▶ _PROBLEM STATEMENT_: Whenever a line below includes the string "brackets", show it.

▶ _RAW DATA_:
......
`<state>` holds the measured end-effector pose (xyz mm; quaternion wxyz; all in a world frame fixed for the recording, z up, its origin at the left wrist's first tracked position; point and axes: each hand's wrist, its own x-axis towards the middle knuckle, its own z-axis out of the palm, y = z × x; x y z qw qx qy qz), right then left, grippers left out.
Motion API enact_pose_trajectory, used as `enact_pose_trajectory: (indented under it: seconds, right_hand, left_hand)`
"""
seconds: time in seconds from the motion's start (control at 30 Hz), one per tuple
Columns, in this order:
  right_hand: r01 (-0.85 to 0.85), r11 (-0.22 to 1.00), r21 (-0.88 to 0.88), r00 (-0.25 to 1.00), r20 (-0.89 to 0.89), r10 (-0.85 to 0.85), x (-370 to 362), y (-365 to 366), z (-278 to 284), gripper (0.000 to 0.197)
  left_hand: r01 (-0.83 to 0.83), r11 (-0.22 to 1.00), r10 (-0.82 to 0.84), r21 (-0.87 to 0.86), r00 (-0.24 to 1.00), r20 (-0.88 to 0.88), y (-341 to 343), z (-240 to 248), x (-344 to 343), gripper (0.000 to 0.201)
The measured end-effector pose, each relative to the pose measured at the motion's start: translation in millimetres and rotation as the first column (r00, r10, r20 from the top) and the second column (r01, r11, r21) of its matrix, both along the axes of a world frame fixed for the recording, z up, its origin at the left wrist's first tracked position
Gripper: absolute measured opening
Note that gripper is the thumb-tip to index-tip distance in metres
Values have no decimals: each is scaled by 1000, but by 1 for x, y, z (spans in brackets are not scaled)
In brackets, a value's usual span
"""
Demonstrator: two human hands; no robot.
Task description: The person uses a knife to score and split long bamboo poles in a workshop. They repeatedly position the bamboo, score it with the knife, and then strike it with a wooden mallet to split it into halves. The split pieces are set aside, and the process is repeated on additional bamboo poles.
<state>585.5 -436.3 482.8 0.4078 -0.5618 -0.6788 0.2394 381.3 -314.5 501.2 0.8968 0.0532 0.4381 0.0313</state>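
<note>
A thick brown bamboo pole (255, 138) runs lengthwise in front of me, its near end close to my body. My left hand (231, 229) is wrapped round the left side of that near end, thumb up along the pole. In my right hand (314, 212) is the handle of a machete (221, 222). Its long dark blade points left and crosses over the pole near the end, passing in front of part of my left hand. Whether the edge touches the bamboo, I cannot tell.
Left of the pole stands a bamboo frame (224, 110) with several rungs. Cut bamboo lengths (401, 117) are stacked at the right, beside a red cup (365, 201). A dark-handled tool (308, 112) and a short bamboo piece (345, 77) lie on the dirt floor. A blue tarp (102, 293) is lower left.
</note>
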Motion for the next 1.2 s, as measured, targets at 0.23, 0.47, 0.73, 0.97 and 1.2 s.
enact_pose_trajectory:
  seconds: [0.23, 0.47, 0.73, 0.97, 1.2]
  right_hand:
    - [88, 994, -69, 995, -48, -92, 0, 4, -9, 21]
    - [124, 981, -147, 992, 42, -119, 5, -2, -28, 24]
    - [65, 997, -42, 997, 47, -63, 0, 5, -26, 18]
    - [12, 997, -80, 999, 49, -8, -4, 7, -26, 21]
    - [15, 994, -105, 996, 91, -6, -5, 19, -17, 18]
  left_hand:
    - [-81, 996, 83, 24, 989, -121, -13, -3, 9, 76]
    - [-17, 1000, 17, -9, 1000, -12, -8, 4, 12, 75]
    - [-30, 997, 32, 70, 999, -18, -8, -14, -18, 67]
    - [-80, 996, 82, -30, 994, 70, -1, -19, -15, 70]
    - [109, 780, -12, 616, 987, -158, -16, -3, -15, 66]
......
▶ _THE ANSWER_:
Values have no decimals: each is scaled by 1000, but by 1 for x, y, z (spans in brackets are not scaled)
In brackets, a value's usual span

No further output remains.